Required work: Note how many lines of the data below hold the word "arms", then give that number with no other text.

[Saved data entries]
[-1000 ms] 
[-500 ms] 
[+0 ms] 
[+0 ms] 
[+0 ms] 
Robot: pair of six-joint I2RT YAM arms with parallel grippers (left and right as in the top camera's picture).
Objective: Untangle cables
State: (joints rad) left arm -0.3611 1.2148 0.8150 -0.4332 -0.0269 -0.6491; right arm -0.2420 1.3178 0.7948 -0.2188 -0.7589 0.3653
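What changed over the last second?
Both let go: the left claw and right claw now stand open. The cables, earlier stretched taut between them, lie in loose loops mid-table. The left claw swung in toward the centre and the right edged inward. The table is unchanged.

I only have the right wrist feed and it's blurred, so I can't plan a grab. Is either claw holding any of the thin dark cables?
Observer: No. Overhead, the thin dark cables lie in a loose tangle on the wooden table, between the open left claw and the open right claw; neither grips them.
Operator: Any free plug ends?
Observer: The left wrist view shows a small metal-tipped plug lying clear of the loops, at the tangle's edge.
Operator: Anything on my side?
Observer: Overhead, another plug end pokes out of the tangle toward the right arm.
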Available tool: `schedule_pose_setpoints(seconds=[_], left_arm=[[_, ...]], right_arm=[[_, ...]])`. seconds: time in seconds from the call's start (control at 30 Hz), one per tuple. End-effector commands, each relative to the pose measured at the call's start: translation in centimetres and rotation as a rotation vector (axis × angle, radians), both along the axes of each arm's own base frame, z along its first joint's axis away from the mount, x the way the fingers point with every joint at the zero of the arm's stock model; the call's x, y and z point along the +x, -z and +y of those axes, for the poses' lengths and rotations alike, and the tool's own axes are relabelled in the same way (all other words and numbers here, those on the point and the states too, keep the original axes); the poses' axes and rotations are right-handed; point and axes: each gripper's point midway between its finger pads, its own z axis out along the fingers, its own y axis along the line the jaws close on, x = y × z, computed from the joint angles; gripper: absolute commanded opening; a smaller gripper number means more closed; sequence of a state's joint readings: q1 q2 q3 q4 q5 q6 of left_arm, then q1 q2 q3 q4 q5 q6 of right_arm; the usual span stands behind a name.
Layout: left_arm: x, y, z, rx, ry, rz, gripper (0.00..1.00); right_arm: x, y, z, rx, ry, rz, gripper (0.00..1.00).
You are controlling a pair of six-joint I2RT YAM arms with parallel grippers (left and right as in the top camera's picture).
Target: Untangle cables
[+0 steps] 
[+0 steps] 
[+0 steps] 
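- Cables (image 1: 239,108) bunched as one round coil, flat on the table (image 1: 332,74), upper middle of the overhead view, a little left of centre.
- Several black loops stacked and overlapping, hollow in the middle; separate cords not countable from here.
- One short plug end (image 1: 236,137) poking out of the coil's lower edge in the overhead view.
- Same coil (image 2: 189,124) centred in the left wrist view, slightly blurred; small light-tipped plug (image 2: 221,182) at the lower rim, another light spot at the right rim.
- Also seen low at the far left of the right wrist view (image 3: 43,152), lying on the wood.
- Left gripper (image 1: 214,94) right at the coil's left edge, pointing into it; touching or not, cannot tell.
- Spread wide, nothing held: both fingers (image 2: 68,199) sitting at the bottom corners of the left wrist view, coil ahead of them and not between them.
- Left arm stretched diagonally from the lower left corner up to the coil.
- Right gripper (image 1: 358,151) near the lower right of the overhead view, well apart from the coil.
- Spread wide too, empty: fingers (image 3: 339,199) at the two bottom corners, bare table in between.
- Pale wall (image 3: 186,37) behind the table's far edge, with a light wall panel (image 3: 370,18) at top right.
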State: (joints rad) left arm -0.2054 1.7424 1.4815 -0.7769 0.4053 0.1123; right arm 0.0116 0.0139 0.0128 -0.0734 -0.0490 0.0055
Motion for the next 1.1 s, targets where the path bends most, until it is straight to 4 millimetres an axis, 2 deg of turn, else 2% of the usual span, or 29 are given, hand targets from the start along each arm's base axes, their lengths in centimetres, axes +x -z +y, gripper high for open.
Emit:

Written answer: 2